(RECORDED INFORMATION Opens)

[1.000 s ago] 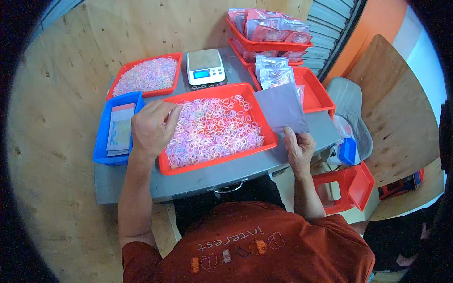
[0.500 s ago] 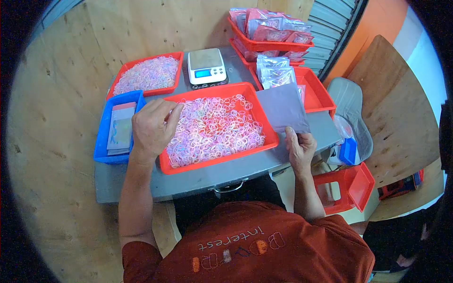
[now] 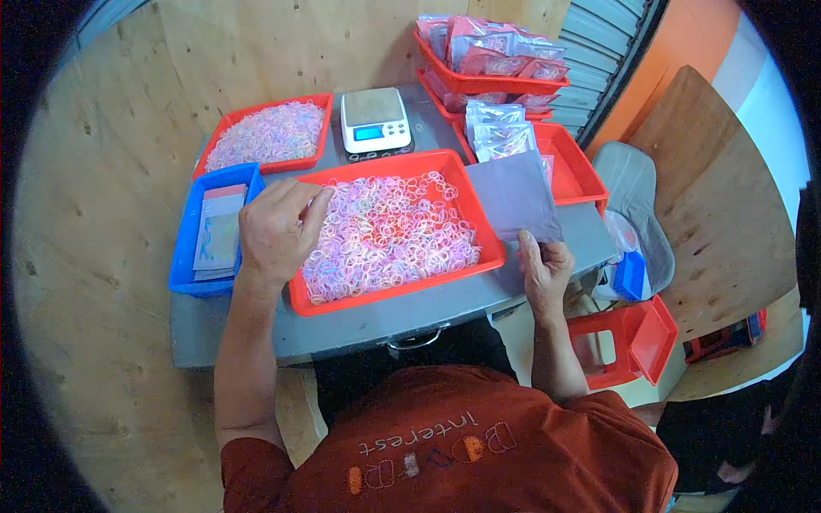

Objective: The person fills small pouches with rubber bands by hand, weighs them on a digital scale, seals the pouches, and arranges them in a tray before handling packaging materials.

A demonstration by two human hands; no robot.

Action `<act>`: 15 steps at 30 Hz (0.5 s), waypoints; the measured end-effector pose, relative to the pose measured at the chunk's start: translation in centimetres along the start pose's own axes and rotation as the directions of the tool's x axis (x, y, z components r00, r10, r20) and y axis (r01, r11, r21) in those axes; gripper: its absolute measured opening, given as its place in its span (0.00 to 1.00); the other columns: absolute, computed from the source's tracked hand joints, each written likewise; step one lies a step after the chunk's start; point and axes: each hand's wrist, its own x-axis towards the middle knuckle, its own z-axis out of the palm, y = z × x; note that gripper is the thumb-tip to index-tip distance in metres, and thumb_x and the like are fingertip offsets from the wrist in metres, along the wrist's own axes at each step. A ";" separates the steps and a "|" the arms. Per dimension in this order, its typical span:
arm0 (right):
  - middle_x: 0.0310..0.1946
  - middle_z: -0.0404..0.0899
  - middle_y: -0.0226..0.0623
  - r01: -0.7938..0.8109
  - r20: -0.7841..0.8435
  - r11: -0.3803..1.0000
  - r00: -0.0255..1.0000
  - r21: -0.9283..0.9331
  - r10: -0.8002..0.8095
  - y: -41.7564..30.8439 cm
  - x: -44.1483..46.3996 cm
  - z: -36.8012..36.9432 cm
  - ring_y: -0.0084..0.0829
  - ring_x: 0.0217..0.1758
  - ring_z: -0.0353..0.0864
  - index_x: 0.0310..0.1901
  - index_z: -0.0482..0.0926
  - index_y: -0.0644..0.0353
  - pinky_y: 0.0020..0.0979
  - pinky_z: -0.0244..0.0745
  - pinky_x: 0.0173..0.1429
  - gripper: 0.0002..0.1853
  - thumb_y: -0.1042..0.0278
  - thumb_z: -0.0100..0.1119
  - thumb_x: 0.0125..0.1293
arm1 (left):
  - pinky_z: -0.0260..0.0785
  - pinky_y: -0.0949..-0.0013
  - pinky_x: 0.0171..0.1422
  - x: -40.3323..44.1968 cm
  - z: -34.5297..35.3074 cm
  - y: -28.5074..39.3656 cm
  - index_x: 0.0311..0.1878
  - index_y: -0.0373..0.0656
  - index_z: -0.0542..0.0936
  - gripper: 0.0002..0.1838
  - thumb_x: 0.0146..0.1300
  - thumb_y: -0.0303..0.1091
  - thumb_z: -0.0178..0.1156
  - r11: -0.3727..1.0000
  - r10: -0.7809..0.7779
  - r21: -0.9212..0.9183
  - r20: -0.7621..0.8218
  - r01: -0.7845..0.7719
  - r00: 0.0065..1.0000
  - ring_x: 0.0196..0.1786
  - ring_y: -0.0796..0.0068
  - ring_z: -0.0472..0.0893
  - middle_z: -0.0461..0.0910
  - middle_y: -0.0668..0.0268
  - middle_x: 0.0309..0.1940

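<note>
My left hand (image 3: 278, 224) hovers over the left edge of a red tray (image 3: 469, 205), its fingers curled in; whatever they hold, if anything, is hidden. Small pastel rubber bands (image 3: 393, 235) lie loose across the tray. On the right, my right hand (image 3: 546, 267) pinches the lower corner of a flat grey pouch (image 3: 516, 197) between thumb and fingers. The pouch is held out past the tray's right edge. Close to my left hand, a blue basket (image 3: 182, 256) holds flat printed packets (image 3: 219, 232).
A digital scale (image 3: 375, 124) stands behind the tray, beside another red tray (image 3: 327, 111) of bands (image 3: 269, 137). Stacked red trays (image 3: 496, 83) with filled pouches (image 3: 505, 47) rise at the back right. A grey chair (image 3: 629, 197) and red stool (image 3: 611, 342) are to the right.
</note>
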 end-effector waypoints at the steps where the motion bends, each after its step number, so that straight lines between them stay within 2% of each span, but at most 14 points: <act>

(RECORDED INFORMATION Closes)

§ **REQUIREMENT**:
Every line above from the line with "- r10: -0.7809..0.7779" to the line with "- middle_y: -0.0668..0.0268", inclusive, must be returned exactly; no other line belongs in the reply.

§ **WRITTEN RESPONSE**:
  - r10: -0.7809..0.7779
  - r21: -0.9212..0.9183
  - r20: -0.7621..0.8218
  - r01: -0.7845..0.7719
  - r00: 0.0065..1.0000
  - ring_x: 0.0196..0.1786
  - ring_y: -0.0796..0.0068
  - ring_z: -0.0472..0.0893
  - middle_z: -0.0461..0.0910
  - middle_y: -0.0668..0.0268

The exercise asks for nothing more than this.